Peninggalan Hindu terbesar pada jaman Dalem Waturenggong
adalah dengan ditatanya kembali Pura Besakih yang merupakan tempat pemujaan
umat Hindu di seluruh Dunia. Peninggalan-peninggalan Kerajaan Hindu di
Indonesia Sebelum Kemerdekaan Peninggalan Kerajaan Hindu sebelum Kemerdekaan
akan diklasifikasikan sebagai berikut:
a.Masa Pemerintahan Kerajaan Kutai:
- diketemukannya Yupa sebanyak 7 buah.
b. Masa Pemerintahan
Kerajaan Taruma Negara di Jawa Barat, berupa:
- diketemukannya 7 buah prasati batu yang disebut Saila Prasasti, yang terdiri dari:
a. Prasasti Ciaruteun,
b. Prasasti Tugu,
c. Prasasti Kebon Kopi,
d. Prasasti Pasir Awi,
e. Prasasti Muara Cianten,
f. Prasasti Lebak, dan
g. Prasasti Jambu.
a. Peninggalan
Kerajaan Hindu di Jawa Tengah, meliputi:
1. Prasasti, yang meliputi Prasasti Tuk Mas dan Prasasti
Canggal,
2. Bangunan Suci, meliputi: Candi Prambanan atau Candi Loro
Jonggrang.
b. Peninggalan
Kerajaan Hindu di Jawa Timur, meliputi:
1. Arca, seperti arca Garuda Wisnu, Arca Rsi Agastya dan
Patung Kepala Gajah Mada,
2. Bangunan Suci berupa Candi Penataran
3. Karya Sastra, meliputi:
- a. Kakawin Bharatayuda karya Empu Sedah dan Empu Panuluh,
- b. Kakawin Sutasoma karya Empu Tantular,
- c. Kakawin Arjuna Wiwaha karya Empu Kanwa.
c. Peninggalan
Kerajaan Hindu di Bali, meliputi:
5. Arca berupa perwujudan Maharsi Agastya,
6.Prasasti yaitu Prasasti Blanjong Sanur,
7.Cap-cap kecil yang berisi mantra-mantra Budha,
8. Prasasti yang dikeluarkan oleh Raja Marakata dan Anak
Wungsu yang berisi sapata yang menyebutkan Dewa-dewa Hindu dan Maharsi Agastya,
9. Bangunan Suci seperti: Pura Sad Kahyangan, Pura Dang
Kahyangan dan Pura Besakih,
10. Peninggalan berupa Candi yakni Candi tebing yang bernama
Candi Gunung Kawi.
PANCA YADNYA
Arti Panca Yadnya
Kata Panca Yadnya terdiri dari dua kata, yaitu kata Panca
dan Yadnya.

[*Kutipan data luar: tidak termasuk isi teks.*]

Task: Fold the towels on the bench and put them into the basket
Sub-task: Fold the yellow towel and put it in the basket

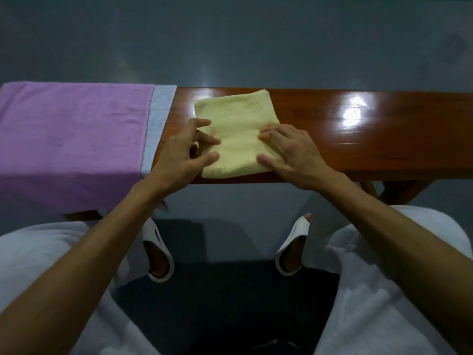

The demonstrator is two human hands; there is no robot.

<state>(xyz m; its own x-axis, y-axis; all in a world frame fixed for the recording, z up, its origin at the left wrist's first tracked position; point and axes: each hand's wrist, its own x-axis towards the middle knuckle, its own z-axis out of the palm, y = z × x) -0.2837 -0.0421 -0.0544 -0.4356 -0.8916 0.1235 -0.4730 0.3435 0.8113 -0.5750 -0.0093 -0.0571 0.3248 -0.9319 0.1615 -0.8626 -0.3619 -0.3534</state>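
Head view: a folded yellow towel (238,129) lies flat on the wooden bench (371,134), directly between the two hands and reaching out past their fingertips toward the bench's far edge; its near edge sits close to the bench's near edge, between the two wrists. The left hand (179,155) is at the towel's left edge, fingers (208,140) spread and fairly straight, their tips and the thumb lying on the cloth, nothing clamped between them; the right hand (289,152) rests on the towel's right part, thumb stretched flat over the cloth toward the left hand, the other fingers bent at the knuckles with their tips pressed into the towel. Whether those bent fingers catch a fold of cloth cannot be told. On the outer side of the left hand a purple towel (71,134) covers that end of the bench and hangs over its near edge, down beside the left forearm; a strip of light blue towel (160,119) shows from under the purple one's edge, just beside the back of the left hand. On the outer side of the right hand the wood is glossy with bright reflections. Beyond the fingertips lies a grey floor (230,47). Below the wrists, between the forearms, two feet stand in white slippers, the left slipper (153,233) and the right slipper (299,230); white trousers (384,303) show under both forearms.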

Panca berarti Lima, Yadnya berarti persembahan suci. Kata Yadnya
berasal dari Bahasa Sanskerta dari urat kata Yaj dan masuk dalam kelas kata
maskulinum yang berarti orang yang berkorban. Jadi Panca Yadnya berarti lima
persembahan suci dengan tulus ikhlas.
Dalam melaksanakan sebuah Yadnya hendaknya diketahui
syarat-syarat Yadnya. Adapun syarat-syarat sebuah yadnya, meliputi:
a. Harus dilandasi dengan keikhlasan yang disertai kesucian
hati,
b. Didasari dengan cinta kasih yang diwujudkan dengan rasa
bhakti yang tulus, cinta kepada sesama, cinta kepada binatang dan cinta kepada
lingkungan,
c. Yang harus dilakukan sesuai kemampuan agar tidak menjadi
beban bgi kita,
d. Beryadnya harus dilandasi perasaan beryadnya sebagai
sebuah kewajiban.
Jenis-jenis Panca
Yadnya
Sebelum membahas jenis-jenis Panca Yadnya dan penjelasannya,
akan dijelaskan terlebih dahulu latar belakang munculnya Yadnya. Pada setiap
manusia yang terlahir ke dunia ini sudah membawa hutang yang jumlahnya tiga
yang disebut Tri Rna. Tentang Tri
Rna dimuat dalam Kitab Manawa
Dharmasastra VI.35, sebagai berikut:
Rinani trinyapakritya
manomok
Se niwecayet
Anapakritya moksam tu
sewama
No wrajatyadhah
Artinya:
Kalau ia telah membayar tiga macam hutangnya ( kepada Tuhan,
kepada Leluhur dan kepada Orangtua), hendaknya ia menunjukkan pikirannya untuk
memcapai kebebasan terakhir, ia yang mengejar kebebasan terakhir itu tanpa
menyelesaikan tiga macam hutangnya akan tenggelam ke bawah.
Tri Rna
Adalah tiga macam hutang yang dibawa sejak lahir, meliputi:
a. Dewa Rna yaitu hutang kepada para Dewa/Ida Sang Hyang
Widhi karena telah menciptakan dan
memberikan kita hidup.
b. Pitra Rna yaitu hutang kepada Leluhur baik yang sudah
meninggal maupun orangtua yang masih hidup. Kita berhutang kepada leluhur
karena Beliau telah menghidupi kita, merawat, mendidik, mengasuh dari sejak
dalam kandungan sampai menjadi manusia dewasa.
c. Rsi Rna yaitu hutang kepada para Resi pendahulu kita yang
telah menerima wahyu Tuhan berupa Weda sehingga kita memahami ajaran agama
maupun kepada para sulinggih yang telah menyucikan hidup kita.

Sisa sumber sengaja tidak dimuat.